Bering Sea Program

Working Group Members: Vera Alexander, Ric Brodeur, Anne Hollowed, James Ianelli, Thomas Loughlin, Tom Powell, Alan Springer, Phyllis Stabeno, Trey Walker, and Warren Wooster

Program Rationale

The biological richness of the large shelf and marked similarities in biophysical processes to those found in other large marine ecosystems provide compelling reasons for a U.S. GLOBEC program in the eastern Bering Sea. Annual variation of solar radiation, atmospheric conditions, ice cover and water column structure fueled by a flux of nutrient-rich slope water results in one of the world's most prolific ecosystems (Niebauer et. al. 1990). Primary production over the shelf often begins with a bloom associated with ice-melt (Walsh et. al. 1989) and a "greenbelt" of annual production (>200 gC m-2) occurs over the outer 200 km of the shelf/slope (Schumacher and Reed 1992). The accompanying zooplankton production supports vast populations of migratory marine mammals, birds, fish, and shellfish. The pollock fishery constitutes one of the largest single species fishery in the world and the run of sockeye salmon into Bristol Bay, Alaska, is one of the worldıs largest (45 million adult salmon predicted for 1996). Shellfish and fish harvest from the region represented 40% of the annual U.S. commercial fish harvest in 1994.

The physical and biological characteristics of the Bering Sea lend themselves to comparisons with other world oceans. The Bering Sea shares several similarities to the Barents Sea ecosystem off the Coast of Norway (Schumacher 1987). The opportunity to draw comparisons between northern latitude seas could be particularly fruitful given the existence of the ICES Cod and Climate program. Comparisons of climatic regimes between the Barents Sea and the Bering Sea suggest that teleconnections exist that produce oscillating periods of low or high atmospheric pressure that persist for 6-12 years. Both regions are heavily influenced by seasonal ice coverage that is directly linked to atmospheric circulation. Like the Barents Sea, the Bering Sea ecosystem is dominated by three pelagic fish species groups [gadids (cod or pollock), herring and capelin] and a large demersal flatfish population.

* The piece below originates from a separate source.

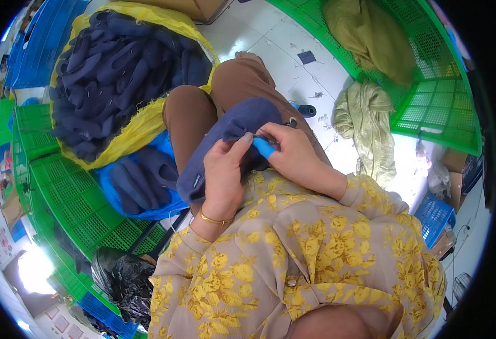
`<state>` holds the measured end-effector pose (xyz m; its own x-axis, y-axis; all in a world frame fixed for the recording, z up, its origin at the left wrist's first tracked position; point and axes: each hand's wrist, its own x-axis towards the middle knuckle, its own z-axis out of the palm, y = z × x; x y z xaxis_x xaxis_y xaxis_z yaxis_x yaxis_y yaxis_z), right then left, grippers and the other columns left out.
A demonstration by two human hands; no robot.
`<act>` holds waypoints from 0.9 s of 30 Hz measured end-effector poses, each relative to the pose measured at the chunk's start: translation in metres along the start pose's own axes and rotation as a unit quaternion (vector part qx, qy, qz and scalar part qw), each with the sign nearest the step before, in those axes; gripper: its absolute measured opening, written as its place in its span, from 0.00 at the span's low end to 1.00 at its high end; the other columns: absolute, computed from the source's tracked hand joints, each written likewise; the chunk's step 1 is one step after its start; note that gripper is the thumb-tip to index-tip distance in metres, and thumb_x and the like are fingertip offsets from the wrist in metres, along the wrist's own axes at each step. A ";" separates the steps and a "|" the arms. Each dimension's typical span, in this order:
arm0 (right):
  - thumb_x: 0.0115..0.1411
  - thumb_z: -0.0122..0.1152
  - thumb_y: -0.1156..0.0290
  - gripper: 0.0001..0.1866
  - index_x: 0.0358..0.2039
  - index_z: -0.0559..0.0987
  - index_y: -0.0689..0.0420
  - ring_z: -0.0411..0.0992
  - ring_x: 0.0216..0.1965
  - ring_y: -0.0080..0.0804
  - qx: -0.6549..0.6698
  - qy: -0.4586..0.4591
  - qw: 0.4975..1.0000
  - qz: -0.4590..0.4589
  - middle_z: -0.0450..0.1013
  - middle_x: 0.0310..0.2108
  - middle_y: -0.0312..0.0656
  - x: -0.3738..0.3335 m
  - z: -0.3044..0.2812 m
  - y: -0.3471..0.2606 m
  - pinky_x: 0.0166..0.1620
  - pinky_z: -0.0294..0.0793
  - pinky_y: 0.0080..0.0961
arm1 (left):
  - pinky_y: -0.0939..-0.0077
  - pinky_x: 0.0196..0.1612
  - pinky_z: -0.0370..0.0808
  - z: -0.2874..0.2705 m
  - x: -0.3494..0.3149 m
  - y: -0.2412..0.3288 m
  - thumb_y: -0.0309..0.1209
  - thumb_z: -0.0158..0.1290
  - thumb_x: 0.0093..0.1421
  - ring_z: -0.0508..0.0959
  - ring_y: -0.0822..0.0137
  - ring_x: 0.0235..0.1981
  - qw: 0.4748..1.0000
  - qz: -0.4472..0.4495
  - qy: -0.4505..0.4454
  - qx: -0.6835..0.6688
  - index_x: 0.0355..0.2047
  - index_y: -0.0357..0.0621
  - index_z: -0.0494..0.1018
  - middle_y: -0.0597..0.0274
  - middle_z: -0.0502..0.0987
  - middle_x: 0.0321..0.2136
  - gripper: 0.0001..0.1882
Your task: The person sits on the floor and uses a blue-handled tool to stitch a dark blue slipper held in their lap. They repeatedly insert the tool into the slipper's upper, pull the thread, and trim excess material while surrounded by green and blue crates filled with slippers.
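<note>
While the navy fabric shoe is lying across the brown trousers, the left hand is pinching its fabric, thumb and fingertips nearly together. The right hand, a blue covering wrapping one finger, is curling in at the same spot; whether it is gripping anything, I cannot tell. Nearby, a yellow sack is brimming with navy pieces.

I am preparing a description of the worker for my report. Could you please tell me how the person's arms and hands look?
Both sleeves are beige with a yellow floral print. The left hand has a gold-coloured bangle at its wrist; the right hand wears a blue covering on one digit.
</note>
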<state>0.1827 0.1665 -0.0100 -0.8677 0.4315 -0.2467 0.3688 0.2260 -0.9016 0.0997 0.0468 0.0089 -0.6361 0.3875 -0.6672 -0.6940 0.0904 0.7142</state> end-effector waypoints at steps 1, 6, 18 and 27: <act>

Likewise, the two regions have historically supported large pinniped populations.

The Bering Sea ecosystem also shares many notable similarities to Georges Bank, the focus of an ongoing U.S. GLOBEC program in the Northwest Atlantic. Fluctuations in the boundary location of two major air masses in both regions effects the physical characteristics of the ecosystem by influencing winds, advection, and air and sea temperature. Like Georges Bank, the Bering Sea exhibits readily identifiable physical features that directly influences the distribution of marine fish (i.e., the cold pool in the Bering Sea, bank circulation in Georges Bank). Similar to Georges Bank, tidal currents play an important role in both mixing and generation of residual flow at frontal features (Coachman 1986). Both regions historically supported large populations of commercially important gadids [i.e., Pacific cod (Gadus macrocephalus), walleye pollock (Theragra chalcogramma), Atlantic cod (Gadus morhua), haddock (Melanogrammus aeglefinus)] which consume similar zooplankton genera (Calanus and Pseudocalanus) during early life stages. Research on the Bering Sea ecosystem provides an opportunity for comparative studies on the response of copepod and gadid populations to changes in physical regimes in two separate but somewhat parallel regions. Both ecosystems are seasonal feeding grounds for migratory pelagic predators: Atlantic mackerel (Scomber) in Georges Bank and Pacific salmon (Oncorhynchus) in the Bering Sea.